Where a line contains the word "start", copy that line from the records below.

● **Study material**
**********
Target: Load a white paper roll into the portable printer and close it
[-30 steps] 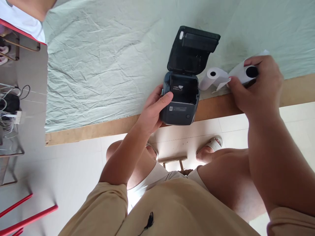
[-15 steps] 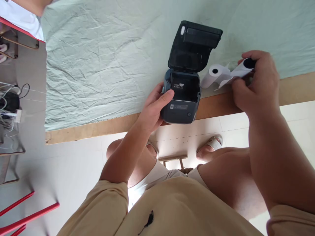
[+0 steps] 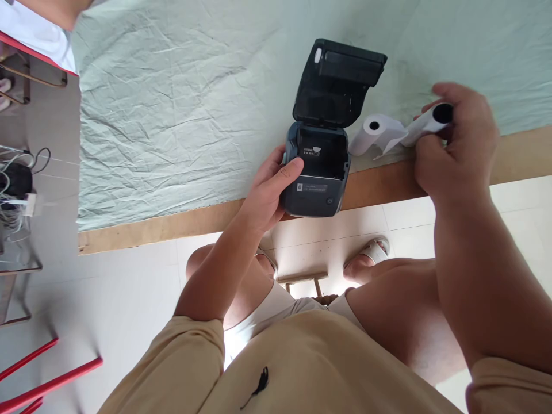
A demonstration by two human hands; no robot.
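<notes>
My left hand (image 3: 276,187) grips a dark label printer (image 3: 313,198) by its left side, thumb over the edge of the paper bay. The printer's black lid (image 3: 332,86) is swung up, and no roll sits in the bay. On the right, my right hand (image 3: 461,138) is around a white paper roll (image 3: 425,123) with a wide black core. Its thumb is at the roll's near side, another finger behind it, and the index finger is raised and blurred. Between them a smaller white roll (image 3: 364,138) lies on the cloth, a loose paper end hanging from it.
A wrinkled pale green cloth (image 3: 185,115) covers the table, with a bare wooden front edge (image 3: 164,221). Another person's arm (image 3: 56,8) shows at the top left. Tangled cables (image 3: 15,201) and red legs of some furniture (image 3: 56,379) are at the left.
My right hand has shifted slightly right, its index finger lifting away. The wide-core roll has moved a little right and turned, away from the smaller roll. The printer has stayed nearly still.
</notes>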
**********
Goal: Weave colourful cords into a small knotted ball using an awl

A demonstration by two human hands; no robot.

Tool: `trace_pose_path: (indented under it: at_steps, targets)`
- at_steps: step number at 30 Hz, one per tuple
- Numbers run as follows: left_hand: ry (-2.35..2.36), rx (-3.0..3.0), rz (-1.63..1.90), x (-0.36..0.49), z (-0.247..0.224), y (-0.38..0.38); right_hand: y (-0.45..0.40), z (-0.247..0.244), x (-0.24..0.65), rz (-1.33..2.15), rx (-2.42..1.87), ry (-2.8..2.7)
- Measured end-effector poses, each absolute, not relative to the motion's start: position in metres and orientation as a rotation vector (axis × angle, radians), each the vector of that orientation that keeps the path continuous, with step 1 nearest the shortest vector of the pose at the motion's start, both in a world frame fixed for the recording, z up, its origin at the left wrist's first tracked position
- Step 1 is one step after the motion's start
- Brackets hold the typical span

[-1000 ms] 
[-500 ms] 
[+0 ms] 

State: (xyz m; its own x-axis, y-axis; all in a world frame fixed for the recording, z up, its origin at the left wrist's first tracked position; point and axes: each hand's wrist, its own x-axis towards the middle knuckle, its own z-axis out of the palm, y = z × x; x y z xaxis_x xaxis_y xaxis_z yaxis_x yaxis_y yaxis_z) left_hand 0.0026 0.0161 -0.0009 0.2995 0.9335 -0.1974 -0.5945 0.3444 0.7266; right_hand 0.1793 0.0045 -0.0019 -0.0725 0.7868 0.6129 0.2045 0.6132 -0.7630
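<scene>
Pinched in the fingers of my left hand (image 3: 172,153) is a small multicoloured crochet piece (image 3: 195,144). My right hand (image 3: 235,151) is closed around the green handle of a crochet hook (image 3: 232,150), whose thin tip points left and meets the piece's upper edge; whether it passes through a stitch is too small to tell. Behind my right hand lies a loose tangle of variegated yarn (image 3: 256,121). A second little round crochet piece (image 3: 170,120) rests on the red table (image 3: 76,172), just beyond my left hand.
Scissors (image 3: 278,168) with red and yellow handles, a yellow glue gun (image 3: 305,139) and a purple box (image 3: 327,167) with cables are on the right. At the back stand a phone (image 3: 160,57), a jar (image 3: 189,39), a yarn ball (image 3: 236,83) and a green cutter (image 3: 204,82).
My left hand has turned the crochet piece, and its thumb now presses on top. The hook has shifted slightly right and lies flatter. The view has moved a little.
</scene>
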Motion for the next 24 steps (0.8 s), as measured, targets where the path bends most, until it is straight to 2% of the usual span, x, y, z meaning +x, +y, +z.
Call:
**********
● **Exercise solution**
- Measured end-effector poses, each absolute, not relative to the motion's start: position in metres and orientation as a rotation vector (axis × angle, radians), each the vector of that orientation that keeps the path continuous, with step 1 nearest the shortest vector of the pose at the motion's start, both in a world frame fixed for the recording, z up, its origin at the left wrist's first tracked position
- Step 1 is one step after the motion's start

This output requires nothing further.